> **GOAL OF THE EXERCISE**
While reading the listing below, count how many lines hold the word "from", and answer with the number only.

> **STORED DATA**
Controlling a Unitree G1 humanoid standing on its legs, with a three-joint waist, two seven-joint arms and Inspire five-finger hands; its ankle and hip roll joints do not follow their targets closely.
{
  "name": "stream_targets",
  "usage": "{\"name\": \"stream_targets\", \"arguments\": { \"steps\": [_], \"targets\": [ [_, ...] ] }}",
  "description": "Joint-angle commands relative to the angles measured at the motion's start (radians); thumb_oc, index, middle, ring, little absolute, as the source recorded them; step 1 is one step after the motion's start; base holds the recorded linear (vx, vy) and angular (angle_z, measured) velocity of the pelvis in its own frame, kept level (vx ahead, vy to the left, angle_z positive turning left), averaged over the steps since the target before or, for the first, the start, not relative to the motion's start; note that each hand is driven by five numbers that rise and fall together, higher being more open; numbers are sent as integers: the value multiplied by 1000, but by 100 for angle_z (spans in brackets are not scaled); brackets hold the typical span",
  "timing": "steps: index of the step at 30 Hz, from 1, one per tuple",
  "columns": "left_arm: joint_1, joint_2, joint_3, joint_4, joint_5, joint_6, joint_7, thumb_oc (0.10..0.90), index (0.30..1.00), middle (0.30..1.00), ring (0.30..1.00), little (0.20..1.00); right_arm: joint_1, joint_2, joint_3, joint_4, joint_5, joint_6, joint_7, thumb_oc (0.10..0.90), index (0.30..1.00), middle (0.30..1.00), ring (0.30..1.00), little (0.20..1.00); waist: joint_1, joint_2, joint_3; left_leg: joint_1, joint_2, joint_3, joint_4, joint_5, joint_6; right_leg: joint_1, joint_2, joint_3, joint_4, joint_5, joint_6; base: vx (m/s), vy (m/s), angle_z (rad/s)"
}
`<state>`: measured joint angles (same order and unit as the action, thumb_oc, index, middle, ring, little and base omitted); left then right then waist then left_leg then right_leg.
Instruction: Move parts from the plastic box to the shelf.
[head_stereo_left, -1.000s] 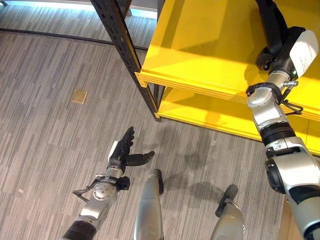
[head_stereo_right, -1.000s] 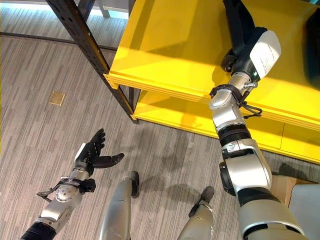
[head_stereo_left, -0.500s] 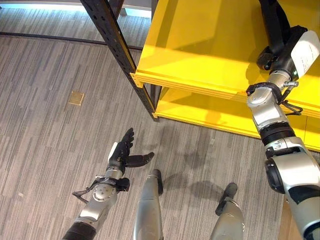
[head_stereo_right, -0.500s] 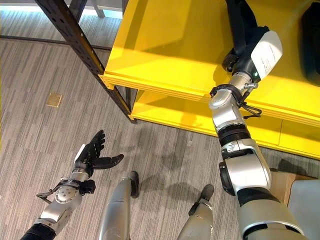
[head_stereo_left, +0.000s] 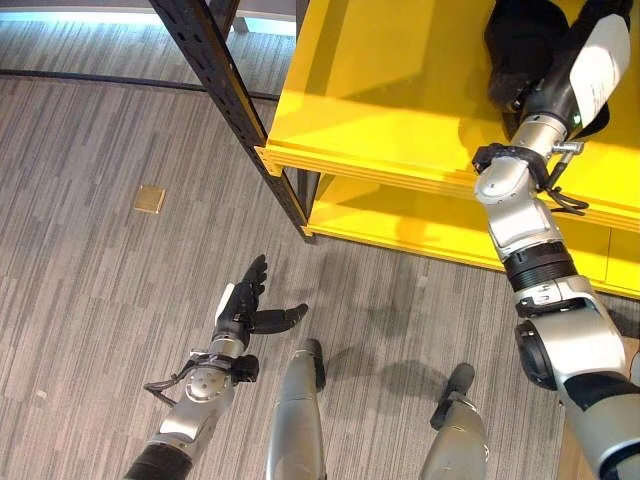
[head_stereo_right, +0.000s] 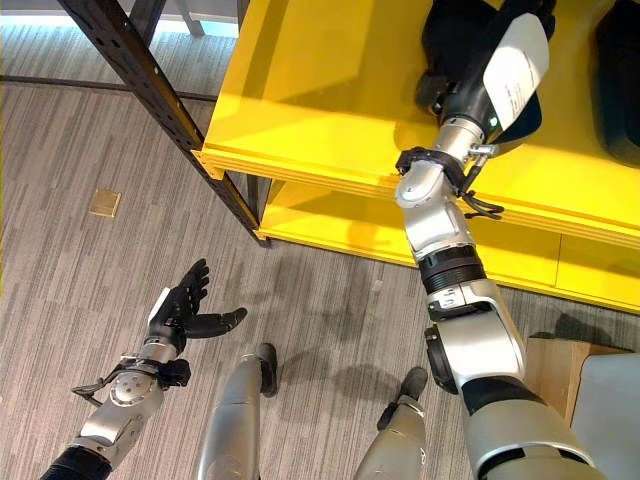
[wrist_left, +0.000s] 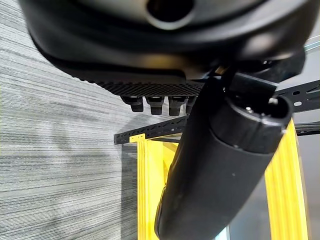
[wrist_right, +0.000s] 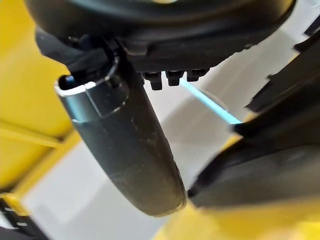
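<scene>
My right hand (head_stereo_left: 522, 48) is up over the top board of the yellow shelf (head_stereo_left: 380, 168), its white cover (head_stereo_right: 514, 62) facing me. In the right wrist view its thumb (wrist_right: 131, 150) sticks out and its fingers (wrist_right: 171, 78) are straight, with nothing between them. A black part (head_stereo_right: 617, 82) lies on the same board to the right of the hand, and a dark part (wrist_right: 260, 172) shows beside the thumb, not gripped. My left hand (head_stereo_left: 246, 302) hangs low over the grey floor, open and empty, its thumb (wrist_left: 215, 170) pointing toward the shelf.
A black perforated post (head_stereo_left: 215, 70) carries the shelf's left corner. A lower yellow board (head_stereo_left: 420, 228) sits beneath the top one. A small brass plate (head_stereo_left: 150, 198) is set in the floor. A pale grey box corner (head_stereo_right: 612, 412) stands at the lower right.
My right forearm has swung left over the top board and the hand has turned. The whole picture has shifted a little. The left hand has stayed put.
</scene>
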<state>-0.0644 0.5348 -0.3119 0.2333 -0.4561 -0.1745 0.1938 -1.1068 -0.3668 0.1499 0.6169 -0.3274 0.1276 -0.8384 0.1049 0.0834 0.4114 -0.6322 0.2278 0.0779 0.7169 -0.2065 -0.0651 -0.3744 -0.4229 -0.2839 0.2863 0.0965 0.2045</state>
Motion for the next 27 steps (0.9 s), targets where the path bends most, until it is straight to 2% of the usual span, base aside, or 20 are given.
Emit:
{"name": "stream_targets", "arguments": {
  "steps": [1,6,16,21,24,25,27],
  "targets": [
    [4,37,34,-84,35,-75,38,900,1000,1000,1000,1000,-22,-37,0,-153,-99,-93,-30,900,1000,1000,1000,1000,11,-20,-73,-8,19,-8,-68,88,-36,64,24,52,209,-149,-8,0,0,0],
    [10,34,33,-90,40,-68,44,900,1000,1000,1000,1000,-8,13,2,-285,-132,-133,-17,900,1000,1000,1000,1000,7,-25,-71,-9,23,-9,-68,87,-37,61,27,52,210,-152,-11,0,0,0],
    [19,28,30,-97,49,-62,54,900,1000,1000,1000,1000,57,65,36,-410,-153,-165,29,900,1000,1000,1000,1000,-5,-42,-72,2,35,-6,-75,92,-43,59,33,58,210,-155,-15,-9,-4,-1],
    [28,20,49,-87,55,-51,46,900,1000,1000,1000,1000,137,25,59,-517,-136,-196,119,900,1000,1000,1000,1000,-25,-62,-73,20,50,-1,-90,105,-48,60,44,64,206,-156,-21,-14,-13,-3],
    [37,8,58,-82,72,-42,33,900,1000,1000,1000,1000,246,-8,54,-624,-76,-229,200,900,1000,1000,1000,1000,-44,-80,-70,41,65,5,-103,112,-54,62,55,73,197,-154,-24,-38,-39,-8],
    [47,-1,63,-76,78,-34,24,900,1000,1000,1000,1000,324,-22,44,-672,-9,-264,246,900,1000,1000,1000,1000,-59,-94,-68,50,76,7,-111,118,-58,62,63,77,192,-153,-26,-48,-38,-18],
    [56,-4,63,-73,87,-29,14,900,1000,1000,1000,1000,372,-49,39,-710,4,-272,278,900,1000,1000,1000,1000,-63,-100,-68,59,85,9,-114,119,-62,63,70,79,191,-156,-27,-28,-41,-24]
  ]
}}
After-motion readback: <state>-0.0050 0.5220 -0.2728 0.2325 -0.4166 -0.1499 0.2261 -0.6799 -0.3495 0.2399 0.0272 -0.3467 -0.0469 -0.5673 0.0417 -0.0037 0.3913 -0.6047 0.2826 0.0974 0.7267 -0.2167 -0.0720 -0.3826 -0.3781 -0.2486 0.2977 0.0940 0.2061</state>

> **COMPLETED TASK**
2